In that case, plaintiff at first instance (appellant at second instance) was the exclusive licensee of the patent entitled “chisel-type expansion bolt”, and at first instance plaintiff claimed that defendant (the infringer) the manufacture, sale and offering for sale of the infringing product sued infringes its patent, and asked the court to order the defendant to stop the infringement and compensate its economic losses. Plaintiff notarized the purchase process of the infringing product prosecuted on defendant’s website and submitted relevant physical evidence. The trial court determined that the defendant’s sale of the product constituted infringement and ordered the defendant to stop the sale and compensate the plaintiff’s economic losses, but the court did not determine the defendant’s infringement in the manufacture of the product.

Dissatisfied with the judgment of first instance, the plaintiff appealed to the SPC, arguing that the infringer sued claimed as a manufacturer in its advertising materials and gave a detailed introduction on the structure, components and environment of application of the sued infringing product, and specifically labeling the plaintiff’s trademark on the sued infringing product when selling online, which could prove that the sued infringer committed the act of manufacturing the sued infringing product. The sued infringer claimed that the sued infringing product was purchased from a third party.

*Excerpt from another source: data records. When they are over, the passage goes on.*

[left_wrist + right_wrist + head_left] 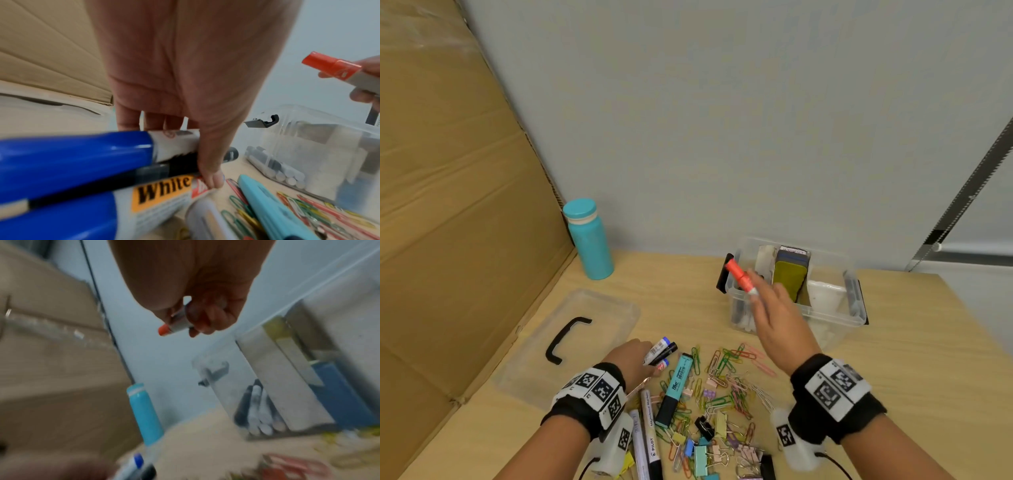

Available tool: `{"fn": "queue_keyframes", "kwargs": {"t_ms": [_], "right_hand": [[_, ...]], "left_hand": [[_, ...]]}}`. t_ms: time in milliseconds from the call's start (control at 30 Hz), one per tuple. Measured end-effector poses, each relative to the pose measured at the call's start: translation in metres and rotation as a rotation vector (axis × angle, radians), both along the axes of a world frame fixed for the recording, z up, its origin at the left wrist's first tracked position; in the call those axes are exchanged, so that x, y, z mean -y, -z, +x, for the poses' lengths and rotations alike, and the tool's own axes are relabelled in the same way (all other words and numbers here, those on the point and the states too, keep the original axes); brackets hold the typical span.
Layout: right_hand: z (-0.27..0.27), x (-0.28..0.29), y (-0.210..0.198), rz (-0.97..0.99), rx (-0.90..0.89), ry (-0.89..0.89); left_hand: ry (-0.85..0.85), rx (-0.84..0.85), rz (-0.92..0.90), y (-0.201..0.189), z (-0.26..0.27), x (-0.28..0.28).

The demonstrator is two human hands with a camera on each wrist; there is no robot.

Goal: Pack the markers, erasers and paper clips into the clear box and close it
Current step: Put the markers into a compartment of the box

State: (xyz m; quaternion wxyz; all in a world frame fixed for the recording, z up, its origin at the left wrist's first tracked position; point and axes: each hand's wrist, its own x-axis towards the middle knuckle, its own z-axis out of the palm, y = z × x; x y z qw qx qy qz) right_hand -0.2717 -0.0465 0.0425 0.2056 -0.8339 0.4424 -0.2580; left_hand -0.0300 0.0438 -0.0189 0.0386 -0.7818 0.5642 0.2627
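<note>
My right hand pinches one red-capped marker over the clear box; my left hand grips three markers.

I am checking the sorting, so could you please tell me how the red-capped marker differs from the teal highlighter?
The red-capped marker is held in the right hand above the clear box; the teal highlighter lies on the table among the paper clips, untouched. The marker has a red cap and a pale barrel; the highlighter has a teal body and a dark end. Neither is in the box yet.
</note>
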Motion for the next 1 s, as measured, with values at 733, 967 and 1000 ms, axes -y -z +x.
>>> {"fn": "queue_keyframes", "kwargs": {"t_ms": [733,967,1000], "right_hand": [[0.052,0.09,-0.05,-0.2,-0.882,0.024],[0.04,0.093,-0.039,-0.1,-1.004,0.022],[0.034,0.092,-0.04,-0.107,-0.891,0.034]], "left_hand": [[0.006,-0.136,-0.558,-0.048,-0.006,-0.006],[0.046,-0.175,-0.621,-0.049,-0.005,-0.01],[0.052,-0.177,-0.627,-0.05,-0.005,-0.011]]}}
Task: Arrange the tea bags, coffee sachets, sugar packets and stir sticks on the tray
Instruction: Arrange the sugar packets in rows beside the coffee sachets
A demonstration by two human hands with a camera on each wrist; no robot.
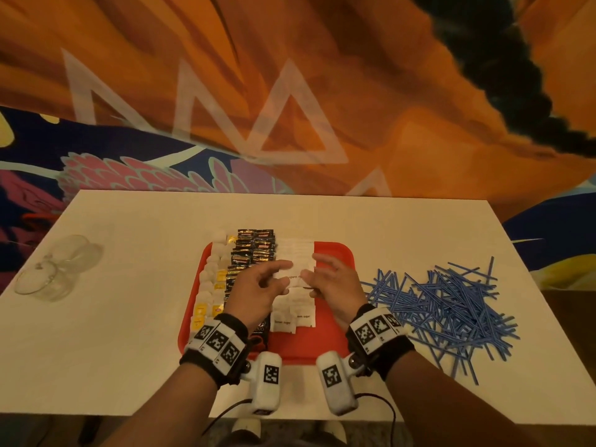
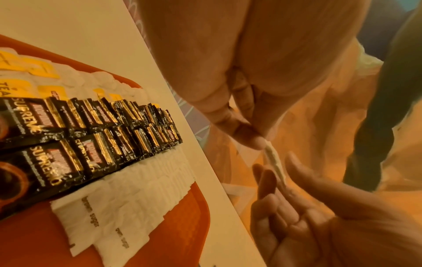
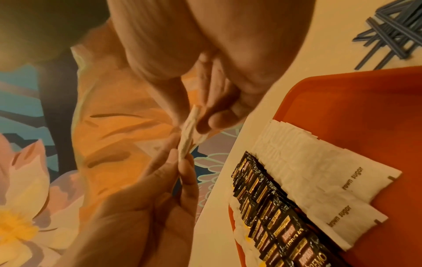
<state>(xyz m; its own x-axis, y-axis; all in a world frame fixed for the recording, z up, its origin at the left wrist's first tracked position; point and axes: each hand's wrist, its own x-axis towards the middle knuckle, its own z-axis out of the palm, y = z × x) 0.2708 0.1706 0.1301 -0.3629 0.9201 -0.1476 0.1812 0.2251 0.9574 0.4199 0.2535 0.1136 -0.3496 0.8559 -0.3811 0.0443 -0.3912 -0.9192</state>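
Note:
Both my hands hover over the red tray (image 1: 303, 346). Between them they pinch one white brown sugar packet (image 1: 293, 279) by its ends, the left hand (image 1: 283, 277) on its left end and the right hand (image 1: 311, 272) on its right end. Both wrist views show this packet (image 2: 274, 162) (image 3: 187, 140) edge-on, above the tray. Three columns lie on the tray: tea bags (image 1: 209, 285) with yellow tags on the left, black coffee sachets (image 1: 254, 250) in the middle, and overlapping sugar packets (image 1: 296, 253) to their right. Blue stir sticks (image 1: 448, 301) lie in a loose heap on the table, right of the tray.
The white table (image 1: 129, 317) stands against a painted orange wall. Clear glass jars (image 1: 54, 272) lie near its left edge. The right strip of the tray (image 1: 335, 253) shows bare red. The stir stick heap (image 3: 392, 32) reaches close to the tray's right rim.

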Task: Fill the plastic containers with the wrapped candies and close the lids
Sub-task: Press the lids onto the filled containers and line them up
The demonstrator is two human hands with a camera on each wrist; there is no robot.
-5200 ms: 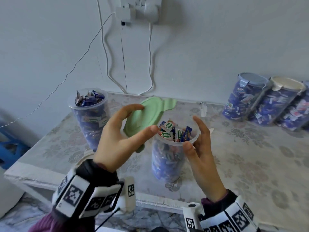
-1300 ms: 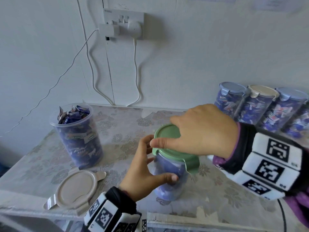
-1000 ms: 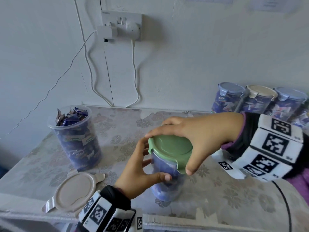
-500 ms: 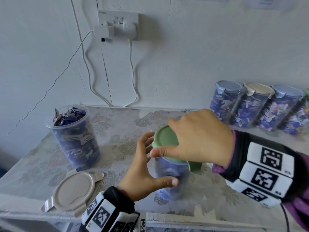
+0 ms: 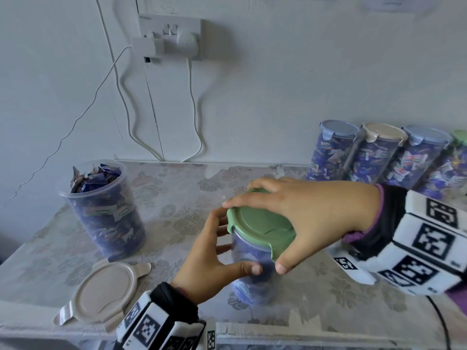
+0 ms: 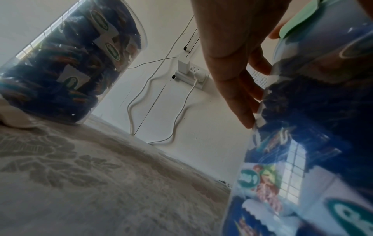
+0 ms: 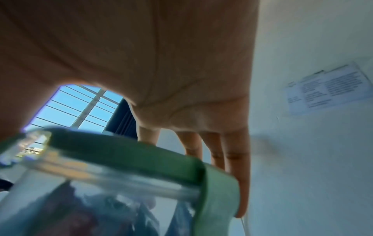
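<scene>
A pale wall with a socket (image 5: 174,37) and trailing cables backs a floral-patterned surface (image 5: 177,198). From the head view, the left hand (image 5: 212,261) wraps fingers and thumb round the candy-filled container (image 5: 252,274) near the front edge, while the right hand (image 5: 310,218) spreads over the green lid (image 5: 260,227), thumb hooked under its near tab. Half a second ago that hand hid most of the lid; now the lid shows seated, so this closure looks nearly done. An open filled container (image 5: 106,210) and a beige lid (image 5: 103,294) wait at the left; four closed containers (image 5: 379,155) line the wall.

The left wrist view adds fingers (image 6: 238,89) lying against the container wall.

The right wrist view alone shows the lid's rim (image 7: 125,153) over the clear lip, its side tab (image 7: 220,191) hanging down.
</scene>
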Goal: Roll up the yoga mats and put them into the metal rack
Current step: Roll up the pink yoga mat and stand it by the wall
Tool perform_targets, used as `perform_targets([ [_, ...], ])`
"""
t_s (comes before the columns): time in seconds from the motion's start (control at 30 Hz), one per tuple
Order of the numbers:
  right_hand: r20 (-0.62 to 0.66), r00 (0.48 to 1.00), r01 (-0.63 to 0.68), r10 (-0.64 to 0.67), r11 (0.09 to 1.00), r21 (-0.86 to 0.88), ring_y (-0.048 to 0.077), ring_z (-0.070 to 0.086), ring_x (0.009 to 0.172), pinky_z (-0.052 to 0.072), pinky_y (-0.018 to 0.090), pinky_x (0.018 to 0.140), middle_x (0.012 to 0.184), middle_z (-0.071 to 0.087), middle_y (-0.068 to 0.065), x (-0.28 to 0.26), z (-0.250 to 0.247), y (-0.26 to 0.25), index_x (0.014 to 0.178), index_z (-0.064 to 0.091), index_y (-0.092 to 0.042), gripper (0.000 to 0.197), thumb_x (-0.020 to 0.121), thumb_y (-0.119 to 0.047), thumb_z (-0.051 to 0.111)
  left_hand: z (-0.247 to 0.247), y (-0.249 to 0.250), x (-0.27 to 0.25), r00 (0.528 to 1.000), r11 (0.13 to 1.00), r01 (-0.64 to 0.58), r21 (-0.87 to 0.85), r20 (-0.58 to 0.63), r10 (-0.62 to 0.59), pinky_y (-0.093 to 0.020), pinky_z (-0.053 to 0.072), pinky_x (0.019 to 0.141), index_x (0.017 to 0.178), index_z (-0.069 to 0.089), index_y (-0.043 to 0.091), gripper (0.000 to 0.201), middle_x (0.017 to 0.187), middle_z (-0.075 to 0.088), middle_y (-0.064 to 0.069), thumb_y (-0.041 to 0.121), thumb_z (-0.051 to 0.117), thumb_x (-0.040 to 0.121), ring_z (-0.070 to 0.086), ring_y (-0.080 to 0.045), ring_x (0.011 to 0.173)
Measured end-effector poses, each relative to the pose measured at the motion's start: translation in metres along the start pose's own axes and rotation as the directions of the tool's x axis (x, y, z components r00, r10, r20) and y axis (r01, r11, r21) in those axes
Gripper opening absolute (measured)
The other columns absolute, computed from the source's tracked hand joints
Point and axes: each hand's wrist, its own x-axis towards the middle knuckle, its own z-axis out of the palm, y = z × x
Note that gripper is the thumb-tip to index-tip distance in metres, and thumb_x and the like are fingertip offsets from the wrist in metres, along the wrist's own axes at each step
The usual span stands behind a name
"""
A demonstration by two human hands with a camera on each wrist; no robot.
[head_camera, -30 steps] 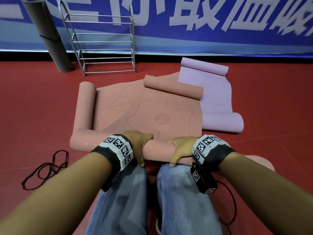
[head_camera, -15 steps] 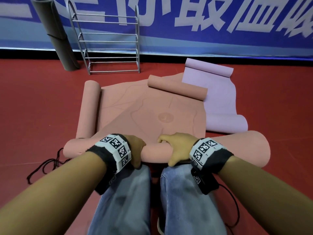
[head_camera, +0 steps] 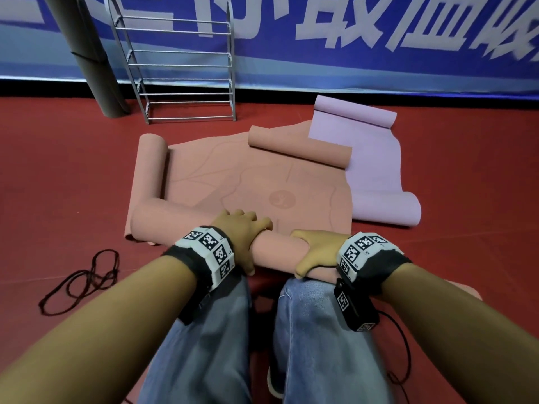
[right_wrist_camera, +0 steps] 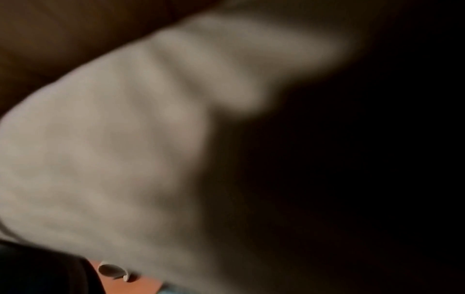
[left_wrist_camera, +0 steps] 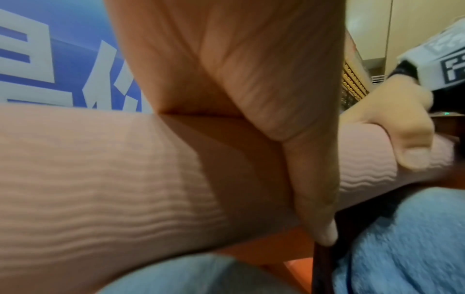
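Red floor (head_camera: 58, 176) carries the pink mat (head_camera: 250, 182), its near end rolled under both hands: left hand (head_camera: 242, 228) and right hand (head_camera: 315, 249) each apparently clasp it. Uneven pressure could skew the roll.

The head view is evenly and brightly lit from above, with soft shadows and no glare. Wide-angle distortion bends the metal rack (head_camera: 186, 68) at 11 o'clock, and the banner (head_camera: 379, 30) lettering at 12 o'clock is smeared. The left wrist view is bright but soft at close range, blurred toward 6 o'clock. The right wrist view is dim and fully out of focus, black from 1 to 5 o'clock.
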Motion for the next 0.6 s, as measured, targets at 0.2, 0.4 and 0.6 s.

After the trial, the SPC found that: “Under normal circumstances, if a counterfeit product being prosecuted has been clearly identified by information such as the name and trademark of the production company, etc., on the basis of which the identity of the manufacturer can be determined, and then, in the absence of sufficient evidence to the contrary, the company that labels this information for public attention can be determined to be the manufacturer of the infringing product being prosecuted, as defined in the patent law. However, if the labeled information contradicts other evidence on file and is not sufficient to determine the identity of the manufacturer, and the infringer being sued provides relatively sufficient evidence, the determination must be made on the basis of the facts established in the case.” In this case, the scope of business of the prosecuted infringer included the manufacture of fasteners, i.e. he had the qualification and the ability to manufacture the prosecuted infringing products, and his trademark appeared in the photos of the products. counterfeit products displayed on the sales webpage of its online website. store, and slogans such as “factory direct sales” and “shortening the distance between factory and buyers” have been used on the webpage. Based on the relevant evidence on file, there can be preliminary evidence that the sued infringer manufactured the sued infringing products. The sued infringer claimed that the infringing product sued was not made by him, but was purchased from someone else and had a legitimate source, and in the meantime he provided chat records WeChat as proof. However, the content of the chat recordings did not reflect the details of the transaction, and no further transaction documentation was provided, so the evidence presented by the infringer prosecuted was insufficient to overturn the determination that the counterfeit product sued had been made by him. In view of the foregoing, the SPC determined that the prosecuted infringer had committed acts such as the manufacture of the infringing product prosecuted, and accordingly the SPC varied the trial judgment, ordered the prosecuted infringer to cease the acts infringement such as manufacture, sale, and offering for sale, and increased the amount of damages.

For online sales, it is generally difficult to prove the acts of manufacture of counterfeit products. With respect to this fact, in this case, the SPC reasonably distributed the burden of proof by shifting the burden of proof to the prosecuted infringer and requiring the prosecuted infringer to provide sufficient evidence on the legitimate source of the counterfeit product to provided that the infringer sued has the qualification and ability to manufacture the infringing product and has claimed himself as the manufacturer in his advertising materials, thus effectively assisting the patent holder to protect his rights and interests in accordance with the law.